→ Requirement: Examine the data below and state how many lines contain "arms", offering no other words.

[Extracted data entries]
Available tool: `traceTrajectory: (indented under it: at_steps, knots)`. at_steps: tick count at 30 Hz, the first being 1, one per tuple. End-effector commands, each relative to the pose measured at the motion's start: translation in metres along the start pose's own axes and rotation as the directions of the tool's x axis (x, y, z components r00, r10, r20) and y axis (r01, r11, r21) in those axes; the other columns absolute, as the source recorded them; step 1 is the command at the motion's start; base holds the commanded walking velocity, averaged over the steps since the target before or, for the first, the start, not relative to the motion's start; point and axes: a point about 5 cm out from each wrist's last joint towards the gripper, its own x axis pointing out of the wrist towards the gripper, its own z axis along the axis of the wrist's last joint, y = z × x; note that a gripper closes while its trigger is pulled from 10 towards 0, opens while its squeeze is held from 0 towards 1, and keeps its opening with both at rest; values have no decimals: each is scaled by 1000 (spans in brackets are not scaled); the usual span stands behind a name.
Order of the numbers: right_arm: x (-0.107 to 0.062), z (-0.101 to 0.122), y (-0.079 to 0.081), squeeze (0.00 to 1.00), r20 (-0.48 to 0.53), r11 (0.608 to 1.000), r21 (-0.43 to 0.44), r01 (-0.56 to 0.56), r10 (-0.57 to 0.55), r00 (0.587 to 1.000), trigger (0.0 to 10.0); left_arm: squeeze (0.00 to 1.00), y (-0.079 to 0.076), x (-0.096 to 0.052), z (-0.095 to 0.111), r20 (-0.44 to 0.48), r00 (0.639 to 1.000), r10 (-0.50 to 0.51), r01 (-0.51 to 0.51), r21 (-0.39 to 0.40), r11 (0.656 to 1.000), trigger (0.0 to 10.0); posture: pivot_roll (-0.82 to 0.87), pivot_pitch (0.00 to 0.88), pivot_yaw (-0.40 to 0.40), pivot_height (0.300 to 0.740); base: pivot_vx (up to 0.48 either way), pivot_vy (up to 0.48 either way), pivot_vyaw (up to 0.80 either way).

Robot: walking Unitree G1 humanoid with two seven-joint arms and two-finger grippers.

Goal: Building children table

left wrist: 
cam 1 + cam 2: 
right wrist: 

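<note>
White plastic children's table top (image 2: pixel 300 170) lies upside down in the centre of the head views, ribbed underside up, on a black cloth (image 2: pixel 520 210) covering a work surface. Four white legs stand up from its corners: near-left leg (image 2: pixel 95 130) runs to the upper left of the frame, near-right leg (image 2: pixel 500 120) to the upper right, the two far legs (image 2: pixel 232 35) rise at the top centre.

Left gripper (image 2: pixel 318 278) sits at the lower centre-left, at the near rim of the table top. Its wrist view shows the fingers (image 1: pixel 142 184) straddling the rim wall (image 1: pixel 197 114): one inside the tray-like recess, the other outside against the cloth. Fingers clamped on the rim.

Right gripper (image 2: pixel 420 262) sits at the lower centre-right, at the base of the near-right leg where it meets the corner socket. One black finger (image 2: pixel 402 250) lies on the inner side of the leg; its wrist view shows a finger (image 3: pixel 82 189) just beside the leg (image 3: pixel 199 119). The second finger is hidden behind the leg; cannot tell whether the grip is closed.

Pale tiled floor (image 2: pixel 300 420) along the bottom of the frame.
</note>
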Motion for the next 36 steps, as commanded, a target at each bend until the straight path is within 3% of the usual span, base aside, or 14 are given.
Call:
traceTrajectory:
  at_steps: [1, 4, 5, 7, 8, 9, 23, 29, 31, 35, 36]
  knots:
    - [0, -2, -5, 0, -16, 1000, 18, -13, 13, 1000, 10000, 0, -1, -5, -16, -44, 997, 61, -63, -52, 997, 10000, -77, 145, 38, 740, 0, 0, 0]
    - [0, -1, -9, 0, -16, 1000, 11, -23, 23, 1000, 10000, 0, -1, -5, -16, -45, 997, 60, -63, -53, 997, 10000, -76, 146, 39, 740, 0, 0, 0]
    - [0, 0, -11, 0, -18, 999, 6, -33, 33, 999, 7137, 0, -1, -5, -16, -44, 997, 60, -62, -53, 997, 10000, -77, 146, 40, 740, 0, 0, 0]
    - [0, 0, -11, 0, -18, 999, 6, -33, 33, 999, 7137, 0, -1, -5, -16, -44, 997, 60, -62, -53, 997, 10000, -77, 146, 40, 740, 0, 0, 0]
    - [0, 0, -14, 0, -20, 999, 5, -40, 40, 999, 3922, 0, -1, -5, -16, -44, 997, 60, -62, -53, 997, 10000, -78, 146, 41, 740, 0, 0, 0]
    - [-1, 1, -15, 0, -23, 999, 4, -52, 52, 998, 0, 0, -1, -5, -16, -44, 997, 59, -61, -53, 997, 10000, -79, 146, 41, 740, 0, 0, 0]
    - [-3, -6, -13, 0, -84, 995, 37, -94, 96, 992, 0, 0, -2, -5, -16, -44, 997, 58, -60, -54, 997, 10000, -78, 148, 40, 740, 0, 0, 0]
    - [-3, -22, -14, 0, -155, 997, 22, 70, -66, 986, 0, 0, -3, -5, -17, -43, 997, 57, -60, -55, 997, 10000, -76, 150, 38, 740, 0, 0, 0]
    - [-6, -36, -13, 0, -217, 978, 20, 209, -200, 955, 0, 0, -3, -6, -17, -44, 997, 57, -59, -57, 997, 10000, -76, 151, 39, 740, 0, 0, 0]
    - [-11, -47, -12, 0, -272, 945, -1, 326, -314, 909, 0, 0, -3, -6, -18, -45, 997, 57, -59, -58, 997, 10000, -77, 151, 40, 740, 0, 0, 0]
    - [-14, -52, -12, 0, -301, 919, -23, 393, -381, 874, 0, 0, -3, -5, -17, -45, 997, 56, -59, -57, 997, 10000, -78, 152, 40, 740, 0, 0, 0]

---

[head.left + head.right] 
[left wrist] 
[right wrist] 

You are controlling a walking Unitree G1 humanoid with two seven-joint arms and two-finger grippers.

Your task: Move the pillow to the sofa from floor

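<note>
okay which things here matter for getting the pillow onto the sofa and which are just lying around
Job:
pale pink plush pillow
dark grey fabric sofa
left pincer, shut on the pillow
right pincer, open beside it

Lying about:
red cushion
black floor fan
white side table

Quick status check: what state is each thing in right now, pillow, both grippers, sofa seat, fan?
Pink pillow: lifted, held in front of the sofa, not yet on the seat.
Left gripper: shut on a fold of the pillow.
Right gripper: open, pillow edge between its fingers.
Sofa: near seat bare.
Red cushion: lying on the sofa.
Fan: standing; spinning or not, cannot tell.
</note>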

→ Response area: 2